Little Men reminds us that Sachs is the the cinematic poet laureate of the gentrification drama.

There’s a nauseating moment at the end of the 1986 film Stand By Me when the narrator reflects on his childhood. “I never had any friends later on like the ones I had when I was 12,” he sighs. “Jesus, does anyone?” That sort of retroactive idealism is a temptation for any coming-of-age movie, but the writer-director Ira Sachs resists it in Little Men. His film charts the blossoming friendship between two 13-year-old boys, Jake (Theo Taplitz) and Tony (Michael Barbieri), without stooping to suggest that what they have is somehow purer than anything in the adult world. It isn’t – it’s just subject to different forces. Sachs captures the concentrated joy of youthful larks and loyalty but he is as wise as Fassbinder ever was to the impact of economic and social pressures on our emotional choices.

It’s clear that the film will be discreet from the way the cinematographer, Óscar Durán, shoots Jake and Tony from behind during their first meeting, as though permitting the boys a modicum of privacy away from our prying eyes.

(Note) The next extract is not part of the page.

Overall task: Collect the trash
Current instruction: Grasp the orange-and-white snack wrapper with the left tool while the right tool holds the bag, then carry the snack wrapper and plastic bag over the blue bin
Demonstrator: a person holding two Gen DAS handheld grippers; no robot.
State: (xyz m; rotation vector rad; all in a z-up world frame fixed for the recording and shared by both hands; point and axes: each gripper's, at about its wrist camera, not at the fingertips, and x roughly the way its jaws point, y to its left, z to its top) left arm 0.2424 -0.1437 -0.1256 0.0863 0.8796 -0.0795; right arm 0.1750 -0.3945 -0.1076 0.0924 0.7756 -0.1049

Sachs has a knack for finding those pockets of quiet in the hubbub. The opening shot puts the reserved, feminine-faced Jake at his school desk; he’s the still point in the midst of chaos. He takes whatever life – or, in this case, his classmates – can throw at him.

Then Jake gets a bombshell: his grand­father has died. His father, Brian (Greg Kinnear), and mother, Kathy (Jennifer Ehle), move with him into the old man’s building in Brooklyn. Downstairs is a cluttered dress shop that was being leased to Tony’s mother, Leonor (Paulina García), at a cut-price rate that failed to take into account the property boom. Jake’s father considers himself a sensitive man – he is an actor – ­preparing for a production of The Seagull but his life has just become The Cherry Orchard. Family members advise him to jack up the rent or boot out Leonor.

Kinnear conveys the honest terror of a kind man staring into the depths of his conscience and not liking what he finds. García, the star of the superb Gloria, is brave enough to make her character actively disagreeable at times. In her most complex scene, she sacrifices the moral high ground and overplays her hand with a single rash remark.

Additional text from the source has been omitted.